# Training an Agent on UC7

© Crown-owned copyright 2025, Defence Science and Technology Laboratory UK

This notebook is identical in content to the [training an SB3 agent](./Training-an-SB3-Agent.ipynb) except this notebook trains an agent on the [use case 7 scenario](./UC7-E2E-Demo.ipynb) rather than [use case 2](./Data-Manipulation-E2E-Demonstration.ipynb). By default, the `uc7_config.yaml` blue agent (`defender`) is setup to defend against Threat Actor Profile (TAP) 001 which can be explored in more detail [here](./UC7-TAP001-Kill-Chain-E2E.ipynb).

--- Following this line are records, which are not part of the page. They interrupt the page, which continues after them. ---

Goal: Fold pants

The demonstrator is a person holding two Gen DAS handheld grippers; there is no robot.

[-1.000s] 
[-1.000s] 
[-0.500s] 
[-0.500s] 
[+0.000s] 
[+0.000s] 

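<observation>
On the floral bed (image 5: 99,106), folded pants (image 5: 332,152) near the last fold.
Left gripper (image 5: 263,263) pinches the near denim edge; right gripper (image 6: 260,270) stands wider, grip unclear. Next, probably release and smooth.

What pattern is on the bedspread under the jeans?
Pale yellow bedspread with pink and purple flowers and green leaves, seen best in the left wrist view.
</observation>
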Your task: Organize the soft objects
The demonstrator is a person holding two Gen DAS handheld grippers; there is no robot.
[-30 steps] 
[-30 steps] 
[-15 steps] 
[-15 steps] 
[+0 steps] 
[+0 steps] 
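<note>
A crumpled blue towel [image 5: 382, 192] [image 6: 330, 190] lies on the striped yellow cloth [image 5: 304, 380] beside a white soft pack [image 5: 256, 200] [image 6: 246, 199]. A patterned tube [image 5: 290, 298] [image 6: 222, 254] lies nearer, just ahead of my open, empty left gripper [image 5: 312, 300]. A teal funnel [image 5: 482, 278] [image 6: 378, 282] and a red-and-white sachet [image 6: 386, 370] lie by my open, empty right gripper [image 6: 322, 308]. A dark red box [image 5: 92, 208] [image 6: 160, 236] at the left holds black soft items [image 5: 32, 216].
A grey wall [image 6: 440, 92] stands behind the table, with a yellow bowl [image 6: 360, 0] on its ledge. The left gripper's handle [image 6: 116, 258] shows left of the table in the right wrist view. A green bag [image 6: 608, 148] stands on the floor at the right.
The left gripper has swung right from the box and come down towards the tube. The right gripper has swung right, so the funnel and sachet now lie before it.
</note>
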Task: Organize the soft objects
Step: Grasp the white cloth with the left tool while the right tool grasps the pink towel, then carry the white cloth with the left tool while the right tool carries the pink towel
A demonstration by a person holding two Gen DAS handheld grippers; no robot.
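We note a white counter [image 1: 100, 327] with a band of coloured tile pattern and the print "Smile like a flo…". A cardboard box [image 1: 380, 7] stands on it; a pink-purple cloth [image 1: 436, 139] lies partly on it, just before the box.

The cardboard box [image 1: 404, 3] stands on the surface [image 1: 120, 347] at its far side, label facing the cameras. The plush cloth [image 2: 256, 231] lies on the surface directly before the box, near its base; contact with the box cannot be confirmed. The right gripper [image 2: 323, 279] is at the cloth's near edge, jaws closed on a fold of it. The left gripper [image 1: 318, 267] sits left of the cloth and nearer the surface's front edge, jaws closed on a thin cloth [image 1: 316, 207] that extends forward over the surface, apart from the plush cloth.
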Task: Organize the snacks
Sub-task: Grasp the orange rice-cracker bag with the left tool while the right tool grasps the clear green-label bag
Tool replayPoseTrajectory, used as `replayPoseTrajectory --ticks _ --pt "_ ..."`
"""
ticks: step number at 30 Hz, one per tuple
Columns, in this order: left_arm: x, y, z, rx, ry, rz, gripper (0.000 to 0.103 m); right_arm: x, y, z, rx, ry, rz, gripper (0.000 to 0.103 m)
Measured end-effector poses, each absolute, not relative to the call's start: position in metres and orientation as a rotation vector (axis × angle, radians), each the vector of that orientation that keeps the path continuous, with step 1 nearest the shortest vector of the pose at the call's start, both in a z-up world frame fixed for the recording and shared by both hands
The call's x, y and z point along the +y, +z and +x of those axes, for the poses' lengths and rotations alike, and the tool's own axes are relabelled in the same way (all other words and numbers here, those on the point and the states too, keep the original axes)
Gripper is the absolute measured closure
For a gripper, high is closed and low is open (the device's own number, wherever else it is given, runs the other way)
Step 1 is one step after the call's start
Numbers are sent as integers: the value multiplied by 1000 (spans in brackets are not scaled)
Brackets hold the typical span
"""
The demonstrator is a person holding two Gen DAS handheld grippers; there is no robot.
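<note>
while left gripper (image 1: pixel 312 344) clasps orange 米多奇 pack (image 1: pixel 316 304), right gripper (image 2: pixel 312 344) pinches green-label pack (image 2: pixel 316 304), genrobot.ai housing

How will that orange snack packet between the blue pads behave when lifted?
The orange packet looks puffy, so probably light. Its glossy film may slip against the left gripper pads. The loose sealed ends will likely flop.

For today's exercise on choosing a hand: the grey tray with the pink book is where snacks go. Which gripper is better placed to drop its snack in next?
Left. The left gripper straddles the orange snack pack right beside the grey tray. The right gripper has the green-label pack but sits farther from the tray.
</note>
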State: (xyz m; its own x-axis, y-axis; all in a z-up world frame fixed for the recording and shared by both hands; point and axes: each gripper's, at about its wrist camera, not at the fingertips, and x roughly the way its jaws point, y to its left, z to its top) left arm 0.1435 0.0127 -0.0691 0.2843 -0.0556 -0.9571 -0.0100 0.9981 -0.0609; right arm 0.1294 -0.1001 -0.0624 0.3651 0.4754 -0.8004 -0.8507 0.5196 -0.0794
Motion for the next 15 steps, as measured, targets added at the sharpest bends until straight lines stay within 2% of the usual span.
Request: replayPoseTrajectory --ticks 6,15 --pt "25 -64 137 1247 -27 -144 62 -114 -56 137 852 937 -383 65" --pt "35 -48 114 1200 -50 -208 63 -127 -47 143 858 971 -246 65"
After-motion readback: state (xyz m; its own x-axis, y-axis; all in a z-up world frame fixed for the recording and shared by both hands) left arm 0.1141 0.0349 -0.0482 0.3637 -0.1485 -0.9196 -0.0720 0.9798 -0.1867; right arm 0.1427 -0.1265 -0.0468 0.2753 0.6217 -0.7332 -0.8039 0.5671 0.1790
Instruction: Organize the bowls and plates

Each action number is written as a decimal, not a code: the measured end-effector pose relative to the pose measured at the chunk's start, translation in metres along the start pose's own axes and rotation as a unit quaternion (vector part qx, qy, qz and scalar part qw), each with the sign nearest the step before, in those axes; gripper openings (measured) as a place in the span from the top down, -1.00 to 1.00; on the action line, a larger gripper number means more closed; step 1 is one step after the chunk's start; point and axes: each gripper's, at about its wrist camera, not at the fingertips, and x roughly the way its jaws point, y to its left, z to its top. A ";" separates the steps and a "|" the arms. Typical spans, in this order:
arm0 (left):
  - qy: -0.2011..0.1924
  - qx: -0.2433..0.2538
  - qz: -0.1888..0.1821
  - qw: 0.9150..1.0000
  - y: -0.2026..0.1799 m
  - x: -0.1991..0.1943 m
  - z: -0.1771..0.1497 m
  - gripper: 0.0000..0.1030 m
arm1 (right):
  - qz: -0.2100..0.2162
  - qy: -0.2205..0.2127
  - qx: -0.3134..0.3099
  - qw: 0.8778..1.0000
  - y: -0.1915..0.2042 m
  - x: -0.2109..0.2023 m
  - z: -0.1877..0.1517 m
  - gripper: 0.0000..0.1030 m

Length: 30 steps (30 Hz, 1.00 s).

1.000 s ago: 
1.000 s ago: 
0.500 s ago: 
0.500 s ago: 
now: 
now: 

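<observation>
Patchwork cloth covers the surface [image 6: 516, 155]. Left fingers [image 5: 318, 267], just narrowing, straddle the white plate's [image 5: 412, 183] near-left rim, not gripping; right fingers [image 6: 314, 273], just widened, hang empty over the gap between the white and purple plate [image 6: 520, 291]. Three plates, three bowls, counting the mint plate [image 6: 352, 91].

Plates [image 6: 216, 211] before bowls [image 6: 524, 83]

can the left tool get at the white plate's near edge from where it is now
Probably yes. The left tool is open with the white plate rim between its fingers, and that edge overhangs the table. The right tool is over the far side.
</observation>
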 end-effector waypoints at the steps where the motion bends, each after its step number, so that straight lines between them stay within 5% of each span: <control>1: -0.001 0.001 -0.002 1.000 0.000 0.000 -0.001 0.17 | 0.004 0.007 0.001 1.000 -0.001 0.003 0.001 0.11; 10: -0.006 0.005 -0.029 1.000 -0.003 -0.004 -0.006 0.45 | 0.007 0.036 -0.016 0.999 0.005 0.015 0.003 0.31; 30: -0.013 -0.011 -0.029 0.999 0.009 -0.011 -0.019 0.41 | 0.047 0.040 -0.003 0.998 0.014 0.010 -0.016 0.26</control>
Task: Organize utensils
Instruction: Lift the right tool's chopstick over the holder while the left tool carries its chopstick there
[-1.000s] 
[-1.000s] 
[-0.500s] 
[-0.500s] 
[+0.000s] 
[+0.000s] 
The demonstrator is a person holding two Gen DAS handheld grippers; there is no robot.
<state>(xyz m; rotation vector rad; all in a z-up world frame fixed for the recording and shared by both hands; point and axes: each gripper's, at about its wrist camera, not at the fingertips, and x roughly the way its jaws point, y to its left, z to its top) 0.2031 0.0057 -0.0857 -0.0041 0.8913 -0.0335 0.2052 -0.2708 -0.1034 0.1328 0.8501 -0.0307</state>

#### First, we import the inital packages and read in our configuration file.

In [None]:
!primaite setup

In [None]:
import yaml
from primaite.session.environment import PrimaiteGymEnv
from primaite import PRIMAITE_PATHS
from prettytable import PrettyTable
from deepdiff.diff import DeepDiff
scenario_path = PRIMAITE_PATHS.user_config_path / "example_config/uc7_config.yaml"

In [None]:
gym = PrimaiteGymEnv(env_config=scenario_path)

In [None]:
from stable_baselines3 import PPO

# EPISODE_LEN = 128
EPISODE_LEN = 128
NUM_EPISODES = 10
NO_STEPS = EPISODE_LEN * NUM_EPISODES
BATCH_SIZE = 32
LEARNING_RATE = 3e-4

In [None]:
model = PPO('MlpPolicy', gym, learning_rate=LEARNING_RATE,  n_steps=NO_STEPS, batch_size=BATCH_SIZE, verbose=0, tensorboard_log="./PPO_UC7/")

In [None]:
model.learn(total_timesteps=NO_STEPS)

In [None]:
model.save("PrimAITE-PPO-UC7-example-agent")

In [None]:
eval_model = PPO("MlpPolicy", gym)
eval_model = PPO.load("PrimAITE-PPO-UC7-example-agent", gym)

In [None]:
from stable_baselines3.common.evaluation import evaluate_policy

evaluate_policy(eval_model, gym, n_eval_episodes=1)